TASK ITEM: Please reproduce each of the entries below exactly as they appear.

DATA SHOWN:
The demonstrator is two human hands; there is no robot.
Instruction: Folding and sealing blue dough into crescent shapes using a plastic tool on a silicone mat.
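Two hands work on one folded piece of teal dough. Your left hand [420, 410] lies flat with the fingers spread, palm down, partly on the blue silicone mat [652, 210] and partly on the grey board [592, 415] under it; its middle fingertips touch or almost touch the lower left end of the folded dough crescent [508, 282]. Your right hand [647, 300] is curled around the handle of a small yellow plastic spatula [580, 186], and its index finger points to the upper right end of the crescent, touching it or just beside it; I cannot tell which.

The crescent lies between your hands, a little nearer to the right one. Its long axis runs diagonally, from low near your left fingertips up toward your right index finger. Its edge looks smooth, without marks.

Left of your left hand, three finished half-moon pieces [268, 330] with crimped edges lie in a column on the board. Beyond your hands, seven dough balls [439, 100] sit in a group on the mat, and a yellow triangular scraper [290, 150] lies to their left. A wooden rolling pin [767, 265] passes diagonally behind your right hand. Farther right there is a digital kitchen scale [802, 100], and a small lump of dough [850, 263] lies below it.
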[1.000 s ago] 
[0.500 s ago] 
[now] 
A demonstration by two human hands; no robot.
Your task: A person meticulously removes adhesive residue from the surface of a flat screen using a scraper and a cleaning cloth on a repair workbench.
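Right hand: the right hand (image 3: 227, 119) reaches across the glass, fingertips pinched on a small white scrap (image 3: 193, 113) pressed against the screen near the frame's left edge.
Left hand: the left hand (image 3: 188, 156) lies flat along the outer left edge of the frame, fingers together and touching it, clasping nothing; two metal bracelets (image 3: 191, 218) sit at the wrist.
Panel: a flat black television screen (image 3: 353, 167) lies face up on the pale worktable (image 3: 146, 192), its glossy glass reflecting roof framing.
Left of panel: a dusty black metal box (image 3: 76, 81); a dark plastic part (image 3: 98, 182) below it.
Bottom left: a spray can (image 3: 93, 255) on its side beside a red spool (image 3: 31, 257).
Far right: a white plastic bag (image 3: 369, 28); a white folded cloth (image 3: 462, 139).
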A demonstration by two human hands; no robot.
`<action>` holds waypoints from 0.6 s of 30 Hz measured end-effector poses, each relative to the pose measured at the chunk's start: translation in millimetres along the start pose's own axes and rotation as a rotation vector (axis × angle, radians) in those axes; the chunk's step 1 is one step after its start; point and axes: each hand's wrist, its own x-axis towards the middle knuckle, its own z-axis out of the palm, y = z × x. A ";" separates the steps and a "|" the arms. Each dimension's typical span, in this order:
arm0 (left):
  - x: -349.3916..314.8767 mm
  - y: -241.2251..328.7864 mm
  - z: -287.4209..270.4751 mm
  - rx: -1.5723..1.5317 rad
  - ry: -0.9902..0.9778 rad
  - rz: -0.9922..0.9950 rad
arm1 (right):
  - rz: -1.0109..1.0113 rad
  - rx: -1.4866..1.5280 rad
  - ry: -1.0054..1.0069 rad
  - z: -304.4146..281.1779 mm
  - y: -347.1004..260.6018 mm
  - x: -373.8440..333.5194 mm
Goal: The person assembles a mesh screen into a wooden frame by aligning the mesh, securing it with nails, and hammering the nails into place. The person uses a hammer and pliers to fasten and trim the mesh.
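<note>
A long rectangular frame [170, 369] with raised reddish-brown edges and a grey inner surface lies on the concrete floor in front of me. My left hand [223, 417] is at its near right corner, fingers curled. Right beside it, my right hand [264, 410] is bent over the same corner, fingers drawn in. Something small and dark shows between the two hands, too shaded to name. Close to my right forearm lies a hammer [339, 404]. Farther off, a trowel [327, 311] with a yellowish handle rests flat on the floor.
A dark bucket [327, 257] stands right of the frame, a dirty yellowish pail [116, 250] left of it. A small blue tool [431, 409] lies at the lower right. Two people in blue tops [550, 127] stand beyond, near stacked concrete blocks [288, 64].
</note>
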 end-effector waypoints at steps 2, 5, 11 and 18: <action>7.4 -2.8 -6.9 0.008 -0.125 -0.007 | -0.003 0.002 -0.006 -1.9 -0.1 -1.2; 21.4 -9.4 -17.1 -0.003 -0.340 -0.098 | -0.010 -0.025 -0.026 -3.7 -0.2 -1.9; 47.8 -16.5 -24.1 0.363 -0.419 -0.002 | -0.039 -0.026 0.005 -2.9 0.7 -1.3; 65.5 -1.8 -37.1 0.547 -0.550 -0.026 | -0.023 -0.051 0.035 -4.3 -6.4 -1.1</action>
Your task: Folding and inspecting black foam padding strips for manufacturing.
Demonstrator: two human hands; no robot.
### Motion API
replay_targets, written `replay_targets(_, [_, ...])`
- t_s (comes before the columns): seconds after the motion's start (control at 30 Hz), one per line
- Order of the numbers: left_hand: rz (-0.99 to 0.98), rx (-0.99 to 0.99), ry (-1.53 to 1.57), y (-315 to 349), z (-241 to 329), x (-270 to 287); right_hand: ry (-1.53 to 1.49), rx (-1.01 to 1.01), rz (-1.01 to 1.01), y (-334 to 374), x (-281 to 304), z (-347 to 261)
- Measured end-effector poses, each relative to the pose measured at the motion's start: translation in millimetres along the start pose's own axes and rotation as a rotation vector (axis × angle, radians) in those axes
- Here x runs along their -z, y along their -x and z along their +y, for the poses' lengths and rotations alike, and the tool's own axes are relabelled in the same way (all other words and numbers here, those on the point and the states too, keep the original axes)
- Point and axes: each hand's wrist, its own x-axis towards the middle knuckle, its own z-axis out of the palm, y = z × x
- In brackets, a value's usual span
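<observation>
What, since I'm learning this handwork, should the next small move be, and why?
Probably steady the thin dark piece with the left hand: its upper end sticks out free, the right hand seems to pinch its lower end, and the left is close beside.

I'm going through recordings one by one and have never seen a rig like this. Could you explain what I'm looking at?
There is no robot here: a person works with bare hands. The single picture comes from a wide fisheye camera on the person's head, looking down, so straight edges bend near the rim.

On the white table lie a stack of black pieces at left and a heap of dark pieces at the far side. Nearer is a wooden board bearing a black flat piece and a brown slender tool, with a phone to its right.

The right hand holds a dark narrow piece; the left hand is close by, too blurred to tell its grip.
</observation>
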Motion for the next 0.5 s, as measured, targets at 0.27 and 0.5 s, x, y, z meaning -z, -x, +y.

TASK RESPONSE:
The demonstrator is two human hands; there is no robot.
Instruction: Folding and sealing blue dough into crescent shapes using a plastic tool on a silicone mat.
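Two hands work on one folded piece of teal dough. Your left hand [420, 410] lies flat with the fingers spread, palm down, partly on the blue silicone mat [652, 210] and partly on the grey board [592, 415] under it; its middle fingertips touch or almost touch the lower left end of the folded dough crescent [508, 282]. Your right hand [647, 300] is curled around the handle of a small yellow plastic spatula [580, 186], and its index finger points to the upper right end of the crescent, touching it or just beside it; I cannot tell which.

The crescent lies between your hands, a little nearer to the right one. Its long axis runs diagonally, from low near your left fingertips up toward your right index finger. Its edge looks smooth, without marks.

Left of your left hand, three finished half-moon pieces [268, 330] with crimped edges lie in a column on the board. Beyond your hands, seven dough balls [439, 100] sit in a group on the mat, and a yellow triangular scraper [290, 150] lies to their left. A wooden rolling pin [767, 265] passes diagonally behind your right hand. Farther right there is a digital kitchen scale [802, 100], and a small lump of dough [850, 263] lies below it.
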[1.000 s ago] 
[0.500 s ago] 
[now] 
A demonstration by two human hands; no robot.
Your task: A person meticulously removes adhesive residue from the surface of a flat screen using a scraper and a cleaning cloth on a repair workbench.
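Right hand: the right hand (image 3: 227, 119) reaches across the glass, fingertips pinched on a small white scrap (image 3: 193, 113) pressed against the screen near the frame's left edge.
Left hand: the left hand (image 3: 188, 156) lies flat along the outer left edge of the frame, fingers together and touching it, clasping nothing; two metal bracelets (image 3: 191, 218) sit at the wrist.
Panel: a flat black television screen (image 3: 353, 167) lies face up on the pale worktable (image 3: 146, 192), its glossy glass reflecting roof framing.
Left of panel: a dusty black metal box (image 3: 76, 81); a dark plastic part (image 3: 98, 182) below it.
Bottom left: a spray can (image 3: 93, 255) on its side beside a red spool (image 3: 31, 257).
Far right: a white plastic bag (image 3: 369, 28); a white folded cloth (image 3: 462, 139).
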A demonstration by two human hands; no robot.
`<action>` holds waypoints from 0.6 s of 30 Hz measured end-effector poses, each relative to the pose measured at the chunk's start: translation in millimetres along the start pose's own axes and rotation as a rotation vector (axis × angle, radians) in those axes; the chunk's step 1 is one step after its start; point and axes: each hand's wrist, its own x-axis towards the middle knuckle, its own z-axis out of the palm, y = z × x. A ";" separates the steps and a "|" the arms. Each dimension's typical span, in this order:
arm0 (left):
  - x: -349.3916..314.8767 mm
  - y: -241.2251..328.7864 mm
  - z: -287.4209..270.4751 mm
  - rx: -1.5723..1.5317 rad
  - ry: -0.9902..0.9778 rad
  - rz: -0.9922..0.9950 rad
arm1 (right):
  - rz: -1.0109..1.0113 rad
  - rx: -1.4866..1.5280 rad
  - ry: -1.0054..1.0069 rad
  - z: -304.4146..281.1779 mm
  - y: -347.1004..260.6018 mm
  - x: -373.8440..333.5194 mm
Goal: The person assembles a mesh screen into a wooden frame by aligning the mesh, securing it with nails, and hammering the nails into place. The person uses a hammer and pliers to fasten and trim the mesh.
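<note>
A long rectangular frame [170, 369] with raised reddish-brown edges and a grey inner surface lies on the concrete floor in front of me. My left hand [223, 417] is at its near right corner, fingers curled. Right beside it, my right hand [264, 410] is bent over the same corner, fingers drawn in. Something small and dark shows between the two hands, too shaded to name. Close to my right forearm lies a hammer [339, 404]. Farther off, a trowel [327, 311] with a yellowish handle rests flat on the floor.
A dark bucket [327, 257] stands right of the frame, a dirty yellowish pail [116, 250] left of it. A small blue tool [431, 409] lies at the lower right. Two people in blue tops [550, 127] stand beyond, near stacked concrete blocks [288, 64].
</note>
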 end-effector waypoints at steps 2, 5, 11 and 18: <action>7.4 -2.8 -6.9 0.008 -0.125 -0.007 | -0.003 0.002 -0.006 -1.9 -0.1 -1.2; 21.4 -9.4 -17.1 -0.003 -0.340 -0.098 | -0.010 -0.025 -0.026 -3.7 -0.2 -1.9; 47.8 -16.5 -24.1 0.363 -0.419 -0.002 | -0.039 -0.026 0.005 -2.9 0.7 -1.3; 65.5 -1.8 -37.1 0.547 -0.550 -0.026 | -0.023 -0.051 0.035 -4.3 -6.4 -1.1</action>
Your task: Folding and inspecting black foam padding strips for manufacturing.
Demonstrator: two human hands; no robot.
### Motion API
replay_targets, written `replay_targets(_, [_, ...])`
- t_s (comes before the columns): seconds after the motion's start (control at 30 Hz), one per line
- Order of the numbers: left_hand: rz (-0.99 to 0.98), rx (-0.99 to 0.99), ry (-1.53 to 1.57), y (-315 to 349), z (-241 to 329), x (-270 to 287); right_hand: ry (-1.53 to 1.49), rx (-1.01 to 1.01), rz (-1.01 to 1.01), y (-334 to 374), x (-281 to 304), z (-347 to 261)
- Measured end-effector poses, each relative to the pose measured at the motion's start: translation in millimetres along the start pose's own axes and rotation as a rotation vector (axis × angle, radians) in those axes
- Here x runs along their -z, y along their -x and z along their +y, for the poses' lengths and rotations alike, and the tool's own axes are relabelled in the same way (all other words and numbers here, those on the point and the states too, keep the original axes)
- Point and axes: each hand's wrist, its own x-axis towards the middle knuckle, its own z-axis out of the palm, y = z × x
- In brackets, a value's usual span
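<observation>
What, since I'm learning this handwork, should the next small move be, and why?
Probably steady the thin dark piece with the left hand: its upper end sticks out free, the right hand seems to pinch its lower end, and the left is close beside.

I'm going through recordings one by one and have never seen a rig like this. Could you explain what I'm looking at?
There is no robot here: a person works with bare hands. The single picture comes from a wide fisheye camera on the person's head, looking down, so straight edges bend near the rim.

On the white table lie a stack of black pieces at left and a heap of dark pieces at the far side. Nearer is a wooden board bearing a black flat piece and a brown slender tool, with a phone to its right.

The right hand holds a dark narrow piece; the left hand is close by, too blurred to tell its grip.
</observation>
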Motion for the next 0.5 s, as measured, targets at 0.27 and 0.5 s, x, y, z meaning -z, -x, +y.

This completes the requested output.